### WHAT IS REQUIRED
Scan the data beneath this task and copy each line that includes "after".

### Source records
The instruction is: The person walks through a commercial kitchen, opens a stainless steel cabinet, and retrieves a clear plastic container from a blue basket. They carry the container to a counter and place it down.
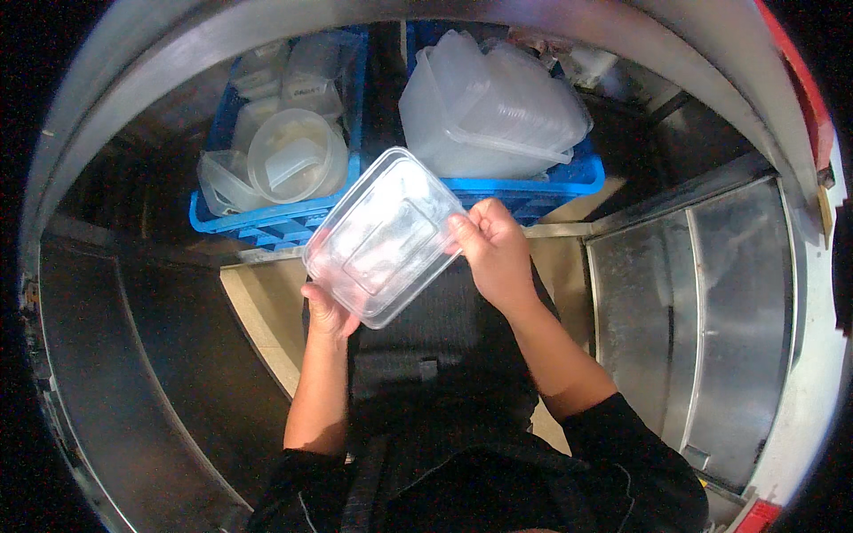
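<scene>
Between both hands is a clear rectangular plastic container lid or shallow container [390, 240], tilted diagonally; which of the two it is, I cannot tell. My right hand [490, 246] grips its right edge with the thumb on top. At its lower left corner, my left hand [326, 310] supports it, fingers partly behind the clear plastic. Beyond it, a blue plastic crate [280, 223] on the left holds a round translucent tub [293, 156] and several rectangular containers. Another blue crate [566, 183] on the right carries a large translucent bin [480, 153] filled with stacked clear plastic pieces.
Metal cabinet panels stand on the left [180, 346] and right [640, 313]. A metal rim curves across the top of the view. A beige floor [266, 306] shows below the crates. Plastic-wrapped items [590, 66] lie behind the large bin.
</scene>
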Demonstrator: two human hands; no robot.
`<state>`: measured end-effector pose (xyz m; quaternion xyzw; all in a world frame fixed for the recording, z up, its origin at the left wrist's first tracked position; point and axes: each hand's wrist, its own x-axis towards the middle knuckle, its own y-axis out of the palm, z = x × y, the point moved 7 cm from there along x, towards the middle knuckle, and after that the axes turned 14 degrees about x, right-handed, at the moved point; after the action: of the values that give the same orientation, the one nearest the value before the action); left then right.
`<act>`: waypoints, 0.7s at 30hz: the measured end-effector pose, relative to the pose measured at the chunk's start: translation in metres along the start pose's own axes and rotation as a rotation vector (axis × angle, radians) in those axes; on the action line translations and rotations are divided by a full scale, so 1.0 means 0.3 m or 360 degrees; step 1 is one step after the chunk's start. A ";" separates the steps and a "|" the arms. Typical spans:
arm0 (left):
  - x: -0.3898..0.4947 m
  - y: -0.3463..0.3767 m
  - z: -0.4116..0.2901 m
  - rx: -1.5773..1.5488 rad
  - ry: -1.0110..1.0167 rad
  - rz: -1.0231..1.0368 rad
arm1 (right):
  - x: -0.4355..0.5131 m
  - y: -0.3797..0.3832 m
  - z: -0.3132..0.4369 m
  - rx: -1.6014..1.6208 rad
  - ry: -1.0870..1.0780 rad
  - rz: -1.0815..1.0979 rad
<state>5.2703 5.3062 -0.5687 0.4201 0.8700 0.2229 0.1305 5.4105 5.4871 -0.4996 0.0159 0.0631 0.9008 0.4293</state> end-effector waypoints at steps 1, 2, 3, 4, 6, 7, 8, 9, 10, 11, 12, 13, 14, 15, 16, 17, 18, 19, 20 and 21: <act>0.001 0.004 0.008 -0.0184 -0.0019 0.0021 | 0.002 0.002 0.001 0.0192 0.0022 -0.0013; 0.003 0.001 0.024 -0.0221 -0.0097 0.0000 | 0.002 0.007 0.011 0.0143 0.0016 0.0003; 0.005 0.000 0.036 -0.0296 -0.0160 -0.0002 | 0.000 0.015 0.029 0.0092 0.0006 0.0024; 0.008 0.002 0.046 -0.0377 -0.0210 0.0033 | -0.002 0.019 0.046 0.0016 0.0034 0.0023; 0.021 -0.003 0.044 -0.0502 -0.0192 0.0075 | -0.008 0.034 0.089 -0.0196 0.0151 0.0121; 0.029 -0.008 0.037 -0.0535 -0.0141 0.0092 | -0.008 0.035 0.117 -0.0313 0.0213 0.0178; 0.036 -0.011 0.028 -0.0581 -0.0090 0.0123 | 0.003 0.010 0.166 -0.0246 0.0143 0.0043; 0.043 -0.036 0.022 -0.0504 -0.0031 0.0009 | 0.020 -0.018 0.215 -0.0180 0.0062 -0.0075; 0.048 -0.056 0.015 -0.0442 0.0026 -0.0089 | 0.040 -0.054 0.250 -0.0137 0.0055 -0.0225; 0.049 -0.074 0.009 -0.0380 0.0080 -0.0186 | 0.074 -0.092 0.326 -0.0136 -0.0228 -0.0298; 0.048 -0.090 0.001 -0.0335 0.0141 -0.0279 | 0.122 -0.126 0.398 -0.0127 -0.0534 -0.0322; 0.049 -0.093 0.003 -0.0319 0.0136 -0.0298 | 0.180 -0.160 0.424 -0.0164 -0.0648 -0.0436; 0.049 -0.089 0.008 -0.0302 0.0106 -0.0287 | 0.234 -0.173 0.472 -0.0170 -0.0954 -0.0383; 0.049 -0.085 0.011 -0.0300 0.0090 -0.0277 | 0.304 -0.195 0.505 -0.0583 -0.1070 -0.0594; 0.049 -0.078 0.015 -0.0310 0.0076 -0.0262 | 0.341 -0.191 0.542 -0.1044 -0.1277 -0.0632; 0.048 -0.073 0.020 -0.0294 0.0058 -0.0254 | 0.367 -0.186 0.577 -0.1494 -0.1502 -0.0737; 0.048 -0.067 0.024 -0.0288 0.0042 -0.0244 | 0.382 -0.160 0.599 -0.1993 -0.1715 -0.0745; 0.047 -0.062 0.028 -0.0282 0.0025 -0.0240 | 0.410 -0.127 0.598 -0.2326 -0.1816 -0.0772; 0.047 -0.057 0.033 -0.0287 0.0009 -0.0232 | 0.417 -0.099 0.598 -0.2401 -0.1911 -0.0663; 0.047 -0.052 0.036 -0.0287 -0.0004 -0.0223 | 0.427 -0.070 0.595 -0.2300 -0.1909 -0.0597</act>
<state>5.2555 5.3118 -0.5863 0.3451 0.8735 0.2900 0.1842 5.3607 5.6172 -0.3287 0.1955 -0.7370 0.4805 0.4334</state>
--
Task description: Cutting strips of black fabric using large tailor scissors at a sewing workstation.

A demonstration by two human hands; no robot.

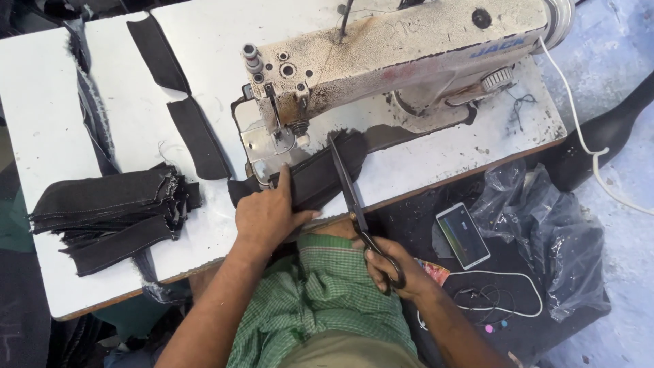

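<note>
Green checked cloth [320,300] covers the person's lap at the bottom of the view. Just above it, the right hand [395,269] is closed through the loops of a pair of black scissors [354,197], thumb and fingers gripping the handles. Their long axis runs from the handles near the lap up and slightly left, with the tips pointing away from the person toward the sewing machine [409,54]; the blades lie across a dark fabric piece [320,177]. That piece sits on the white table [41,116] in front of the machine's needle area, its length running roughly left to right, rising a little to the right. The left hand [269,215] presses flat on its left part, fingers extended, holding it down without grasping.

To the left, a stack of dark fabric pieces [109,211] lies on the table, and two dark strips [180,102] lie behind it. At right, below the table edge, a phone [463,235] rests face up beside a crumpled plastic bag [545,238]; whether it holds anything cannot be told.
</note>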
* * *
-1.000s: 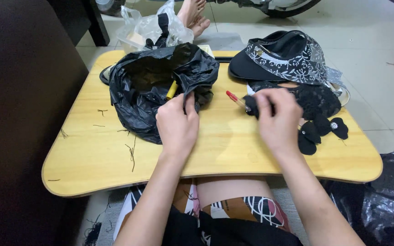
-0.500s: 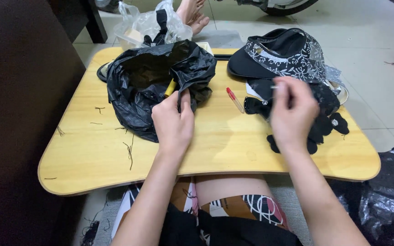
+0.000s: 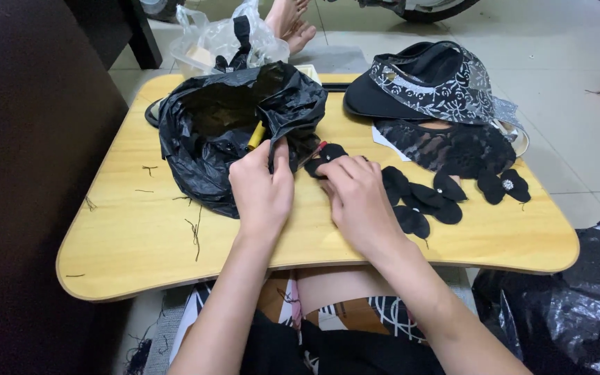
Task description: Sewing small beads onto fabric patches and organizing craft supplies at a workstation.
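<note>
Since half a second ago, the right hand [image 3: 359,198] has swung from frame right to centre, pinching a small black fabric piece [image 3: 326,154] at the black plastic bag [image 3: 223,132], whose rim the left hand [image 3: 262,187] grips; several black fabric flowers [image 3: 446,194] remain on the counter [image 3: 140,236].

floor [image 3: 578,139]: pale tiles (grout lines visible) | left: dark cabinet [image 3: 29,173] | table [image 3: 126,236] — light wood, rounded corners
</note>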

### TASK RESPONSE
`<state>`: measured end-effector pose (xyz m; quaternion xyzw; all in a world frame fixed for the recording, z up, its origin at the left wrist's first tracked position; point and axes: each hand's wrist, its own x-axis towards the middle knuckle, its own y-axis out of the palm, z = x × y, the point moved 7 cm from there along x, towards the middle knuckle, and after that the axes turned 14 degrees about x, right-handed, at the moved point; after the action: of the values that give the same orientation, the one nearest the value before the action); left then right.
`<act>`: waypoints, 0.7s at 30hz: the measured end-effector pose, relative to the pose measured at the chunk's start: translation in metres along the start pose's own axes and rotation as a rotation vector (axis × angle, radians) in those axes; on the action line translations and rotations are divided by a full scale, so 1.0 means 0.3 m or 360 degrees; step 1 is one step after the chunk's start. A ";" separates the steps and a "|" the arms. Typical spans:

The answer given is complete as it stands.